Barber, S., Bekker, H. L., Meads, D., Pavitt, S., & Khambay, B. (2018). Identification and appraisal of outcome measures used to evaluate hypodontia care: A systematic review. American Journal of Orthodontics and Dentofacial Orthopedics, 153(2), 184-194.

We want it all: experiences from a survey seeking to capture social network structures, lifetime events and short-term travel and activity planning.

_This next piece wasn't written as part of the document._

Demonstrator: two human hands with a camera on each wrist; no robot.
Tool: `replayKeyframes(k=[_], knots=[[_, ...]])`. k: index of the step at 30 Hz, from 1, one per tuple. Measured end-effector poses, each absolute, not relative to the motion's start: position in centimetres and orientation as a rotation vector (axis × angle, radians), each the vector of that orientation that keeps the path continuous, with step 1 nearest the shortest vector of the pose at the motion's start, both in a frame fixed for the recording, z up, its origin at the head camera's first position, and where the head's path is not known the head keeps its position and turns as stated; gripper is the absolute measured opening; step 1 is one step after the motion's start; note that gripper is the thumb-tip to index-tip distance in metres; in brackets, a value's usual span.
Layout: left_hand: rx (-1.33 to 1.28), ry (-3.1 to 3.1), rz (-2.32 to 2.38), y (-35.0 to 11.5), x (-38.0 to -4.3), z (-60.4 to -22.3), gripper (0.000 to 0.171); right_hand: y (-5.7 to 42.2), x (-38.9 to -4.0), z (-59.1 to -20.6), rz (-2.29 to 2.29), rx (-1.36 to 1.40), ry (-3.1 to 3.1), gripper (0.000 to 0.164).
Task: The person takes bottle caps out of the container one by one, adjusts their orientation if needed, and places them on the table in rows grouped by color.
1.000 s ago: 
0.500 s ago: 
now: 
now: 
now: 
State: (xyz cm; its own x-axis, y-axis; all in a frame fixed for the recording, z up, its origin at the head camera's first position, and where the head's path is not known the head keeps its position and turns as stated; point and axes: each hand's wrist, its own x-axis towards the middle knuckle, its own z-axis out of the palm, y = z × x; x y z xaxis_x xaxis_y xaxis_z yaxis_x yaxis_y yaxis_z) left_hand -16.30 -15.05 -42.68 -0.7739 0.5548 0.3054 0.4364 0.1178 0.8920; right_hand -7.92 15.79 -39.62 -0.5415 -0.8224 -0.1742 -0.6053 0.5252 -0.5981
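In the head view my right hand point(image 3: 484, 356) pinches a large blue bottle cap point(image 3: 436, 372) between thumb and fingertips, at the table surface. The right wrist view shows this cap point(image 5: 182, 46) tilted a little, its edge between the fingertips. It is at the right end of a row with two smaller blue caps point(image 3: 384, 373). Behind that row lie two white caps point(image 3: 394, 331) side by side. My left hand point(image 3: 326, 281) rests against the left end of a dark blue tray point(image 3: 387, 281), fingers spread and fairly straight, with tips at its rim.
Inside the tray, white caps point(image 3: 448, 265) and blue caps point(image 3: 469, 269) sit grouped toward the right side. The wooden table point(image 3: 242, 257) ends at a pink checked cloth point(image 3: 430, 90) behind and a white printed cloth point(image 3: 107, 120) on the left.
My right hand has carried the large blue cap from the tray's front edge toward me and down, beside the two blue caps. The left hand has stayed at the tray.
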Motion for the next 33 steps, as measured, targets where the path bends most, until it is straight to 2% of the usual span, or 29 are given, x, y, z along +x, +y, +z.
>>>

Recent work in transport research has increasingly tried to broaden out beyond traditional areas such as mode choice or car ownership and has tried to position travel decisions within the broader life context. However, while important progress has been made in terms of how to capture these additional dimensions, both in terms of detailed tracking of movements and in-depth data collection of long term decisions or social network influences, surveys have tended to look at only a handful (or often one) of these issues in isolation, especially at the data collection end. Making these links is the key aim of the data collection described in this paper. We conducted a comprehensive survey capturing respondents’ travel, energy and residential choices, their social environment, life history and short-term travel patterns. The survey is composed of a detailed background questionnaire, a life-course calendar and a name generator and name interpreter. Participants were also required to use a smartphone tracking app for 2-weeks. We believe that this is an unprecedented effort that joins complexity of the survey design, amount of information collected and sample size. The present paper gives a detailed overview of the different survey components and provides initial insights into the resulting data. We share lessons that we have learned and explain how our decisions in terms of specification were shaped by experiences from other data collections.

Calastri, C., Crastes dit Sourd, R. & Hess, S. (2018), We want it all: experiences from a survey seeking to capture social network structures, lifetime events and short-term travel and activity planning. Transportation, forthcoming.